### ABOUT THIS TASK:
What is wanted is the full listing, word for word, without its pictures.
*** PROVIDED DATA Section Begins ***
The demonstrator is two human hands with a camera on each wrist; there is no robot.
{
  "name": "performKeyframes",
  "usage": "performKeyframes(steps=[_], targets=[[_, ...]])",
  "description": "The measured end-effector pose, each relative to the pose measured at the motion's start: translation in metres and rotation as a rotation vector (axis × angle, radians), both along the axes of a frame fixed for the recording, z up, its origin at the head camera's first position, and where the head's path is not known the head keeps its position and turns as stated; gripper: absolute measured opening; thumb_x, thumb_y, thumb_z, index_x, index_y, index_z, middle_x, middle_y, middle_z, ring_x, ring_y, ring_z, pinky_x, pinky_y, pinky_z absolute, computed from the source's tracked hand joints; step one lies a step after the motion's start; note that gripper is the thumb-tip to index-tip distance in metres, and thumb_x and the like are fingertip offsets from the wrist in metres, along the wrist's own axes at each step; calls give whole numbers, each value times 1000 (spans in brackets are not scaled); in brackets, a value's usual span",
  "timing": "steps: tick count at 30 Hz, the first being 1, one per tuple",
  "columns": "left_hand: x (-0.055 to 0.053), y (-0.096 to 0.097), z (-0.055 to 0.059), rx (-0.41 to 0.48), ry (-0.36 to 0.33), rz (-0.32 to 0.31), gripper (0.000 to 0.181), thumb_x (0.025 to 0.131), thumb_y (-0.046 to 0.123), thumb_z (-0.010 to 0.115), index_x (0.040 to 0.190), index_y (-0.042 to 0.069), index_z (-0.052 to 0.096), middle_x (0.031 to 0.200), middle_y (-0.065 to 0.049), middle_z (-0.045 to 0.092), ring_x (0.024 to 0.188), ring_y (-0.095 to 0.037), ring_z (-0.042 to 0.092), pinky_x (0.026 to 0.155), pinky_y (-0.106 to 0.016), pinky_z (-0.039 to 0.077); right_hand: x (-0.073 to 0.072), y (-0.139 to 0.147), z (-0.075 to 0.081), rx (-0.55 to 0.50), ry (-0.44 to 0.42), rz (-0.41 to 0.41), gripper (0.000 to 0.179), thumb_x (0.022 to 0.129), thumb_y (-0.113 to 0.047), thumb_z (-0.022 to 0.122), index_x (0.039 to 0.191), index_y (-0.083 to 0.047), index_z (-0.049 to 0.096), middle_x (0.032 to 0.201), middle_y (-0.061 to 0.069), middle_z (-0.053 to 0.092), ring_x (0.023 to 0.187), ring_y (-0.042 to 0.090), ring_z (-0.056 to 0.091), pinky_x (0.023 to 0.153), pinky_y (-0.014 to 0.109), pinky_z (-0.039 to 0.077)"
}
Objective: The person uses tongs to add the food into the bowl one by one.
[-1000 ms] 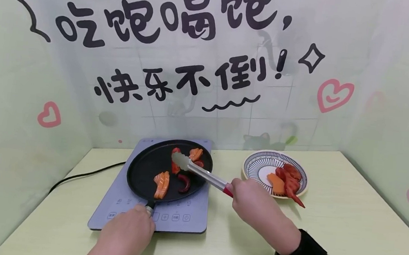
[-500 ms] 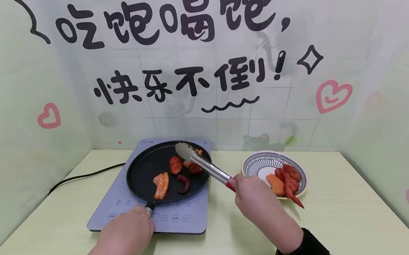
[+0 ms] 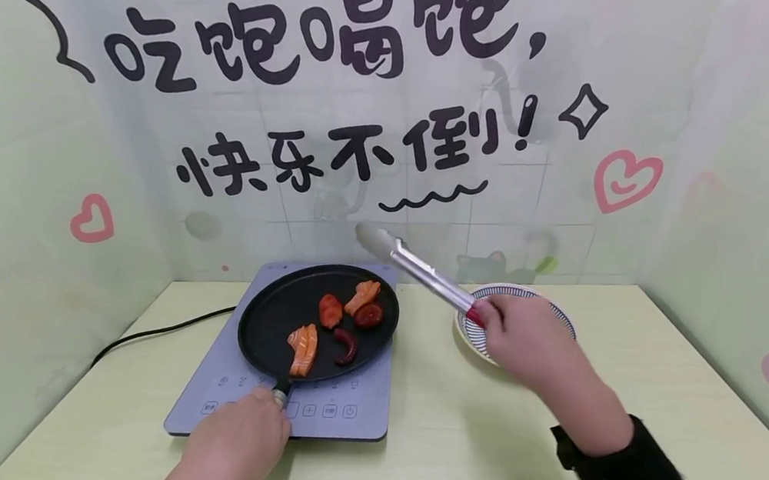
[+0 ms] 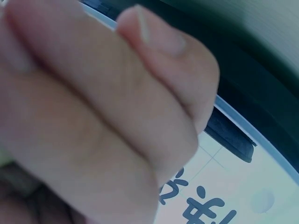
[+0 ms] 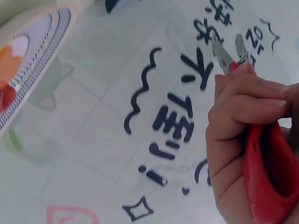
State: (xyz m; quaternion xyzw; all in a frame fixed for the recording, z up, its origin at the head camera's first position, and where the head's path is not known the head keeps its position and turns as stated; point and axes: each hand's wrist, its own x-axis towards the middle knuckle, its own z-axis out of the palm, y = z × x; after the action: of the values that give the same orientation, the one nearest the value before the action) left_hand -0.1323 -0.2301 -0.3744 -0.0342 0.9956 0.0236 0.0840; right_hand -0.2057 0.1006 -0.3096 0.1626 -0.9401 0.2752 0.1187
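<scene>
My left hand (image 3: 237,431) grips the handle of a black frying pan (image 3: 272,322), its fingers curled in the left wrist view. In the pan lie salmon slices (image 3: 304,350), a dark red octopus tentacle (image 3: 347,347), a crinkled red food piece (image 3: 330,311), an orange striped piece (image 3: 362,296) and a round dark red piece (image 3: 369,316). My right hand (image 3: 531,339) holds metal tongs (image 3: 426,273) by their red handle (image 5: 261,182), raised up and to the right of the pan. Nothing shows between the tong tips.
Under the pan sits a grey-blue induction cooktop (image 3: 367,416) with a black cord (image 3: 161,324) running left. A patterned plate (image 3: 475,338) stands behind my right hand; orange food (image 5: 9,63) and red food on it show in the right wrist view. A printed backdrop (image 3: 358,230) rises behind the table.
My right hand has lifted the tongs off the pan, up and right towards the plate. The crinkled red piece, beneath the tongs before, now lies flat in the pan. My left hand stays put.
</scene>
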Motion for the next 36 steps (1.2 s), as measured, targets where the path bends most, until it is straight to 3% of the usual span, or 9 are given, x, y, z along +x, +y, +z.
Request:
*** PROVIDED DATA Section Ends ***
### EXPECTED OUTPUT:
The demonstrator is two human hands with a camera on each wrist; there is no robot.
{
  "name": "performKeyframes",
  "usage": "performKeyframes(steps=[_], targets=[[_, ...]])",
  "description": "The measured end-effector pose, each relative to the pose measured at the motion's start: translation in metres and rotation as a rotation vector (axis × angle, radians), both along the axes of a frame fixed for the recording, z up, its origin at the head camera's first position, and where the head's path is not known the head keeps its position and turns as stated; gripper: absolute measured opening; thumb_x, thumb_y, thumb_z, index_x, index_y, index_z, middle_x, middle_y, middle_z, ring_x, ring_y, ring_z, pinky_x, pinky_y, pinky_z absolute, computed from the source's tracked hand joints; step one lies a step after the motion's start; note that gripper is the thumb-tip to index-tip distance in metres, and thumb_x and the like are fingertip offsets from the wrist in metres, along the wrist's own axes at each step; calls give whole numbers, each value times 1000 (spans in brackets are not scaled); in brackets, a value's usual span",
  "timing": "steps: tick count at 30 Hz, the first being 1, one per tuple",
  "columns": "left_hand: x (-0.055 to 0.053), y (-0.096 to 0.097), z (-0.055 to 0.059), rx (-0.41 to 0.48), ry (-0.36 to 0.33), rz (-0.32 to 0.31), gripper (0.000 to 0.181), thumb_x (0.025 to 0.131), thumb_y (-0.046 to 0.123), thumb_z (-0.010 to 0.115), index_x (0.040 to 0.190), index_y (-0.042 to 0.069), index_z (-0.052 to 0.096), middle_x (0.031 to 0.200), middle_y (-0.065 to 0.049), middle_z (-0.045 to 0.092), ring_x (0.024 to 0.188), ring_y (-0.095 to 0.037), ring_z (-0.042 to 0.092), pinky_x (0.026 to 0.155), pinky_y (-0.106 to 0.016), pinky_z (-0.039 to 0.077); right_hand: x (-0.073 to 0.072), y (-0.139 to 0.147), z (-0.075 to 0.081), rx (-0.55 to 0.50), ry (-0.44 to 0.42), rz (-0.41 to 0.41), gripper (0.000 to 0.179), thumb_x (0.022 to 0.129), thumb_y (-0.113 to 0.047), thumb_z (-0.022 to 0.122), index_x (0.039 to 0.191), index_y (-0.083 to 0.047), index_z (-0.049 to 0.096), middle_x (0.032 to 0.201), middle_y (-0.061 to 0.069), middle_z (-0.053 to 0.092), ring_x (0.023 to 0.187), ring_y (-0.042 to 0.090), ring_z (-0.056 to 0.091), pinky_x (0.023 to 0.153), pinky_y (-0.014 to 0.109), pinky_z (-0.039 to 0.077)"
}
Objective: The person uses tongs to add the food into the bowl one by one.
[-1000 ms] 
[-500 ms] 
[+0 ms] 
[+0 ms] 
[+0 ms] 
State: (xyz m; quaternion xyzw; all in a frame fixed for the recording, z up, its origin at the head camera's first position, and where the head's path is not known the head keeps its position and turns as stated; point and axes: each hand's wrist, its own x-axis towards the middle knuckle, its own z-axis out of the palm, y = z × x; after the action: of the values that give the same orientation, the one nearest the value before the action) left_hand -0.1323 -0.2301 -0.3744 -0.0342 0.9956 0.0236 0.0840; right_hand -0.2057 0.1006 -0.3096 0.1626 -0.9401 0.2752 0.1187
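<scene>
My left hand (image 3: 237,431) grips the handle of a black frying pan (image 3: 272,322), its fingers curled in the left wrist view. In the pan lie salmon slices (image 3: 304,350), a dark red octopus tentacle (image 3: 347,347), a crinkled red food piece (image 3: 330,311), an orange striped piece (image 3: 362,296) and a round dark red piece (image 3: 369,316). My right hand (image 3: 531,339) holds metal tongs (image 3: 426,273) by their red handle (image 5: 261,182), raised up and to the right of the pan. Nothing shows between the tong tips.
Under the pan sits a grey-blue induction cooktop (image 3: 367,416) with a black cord (image 3: 161,324) running left. A patterned plate (image 3: 475,338) stands behind my right hand; orange food (image 5: 9,63) and red food on it show in the right wrist view. A printed backdrop (image 3: 358,230) rises behind the table.
My right hand has lifted the tongs off the pan, up and right towards the plate. The crinkled red piece, beneath the tongs before, now lies flat in the pan. My left hand stays put.
</scene>
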Motion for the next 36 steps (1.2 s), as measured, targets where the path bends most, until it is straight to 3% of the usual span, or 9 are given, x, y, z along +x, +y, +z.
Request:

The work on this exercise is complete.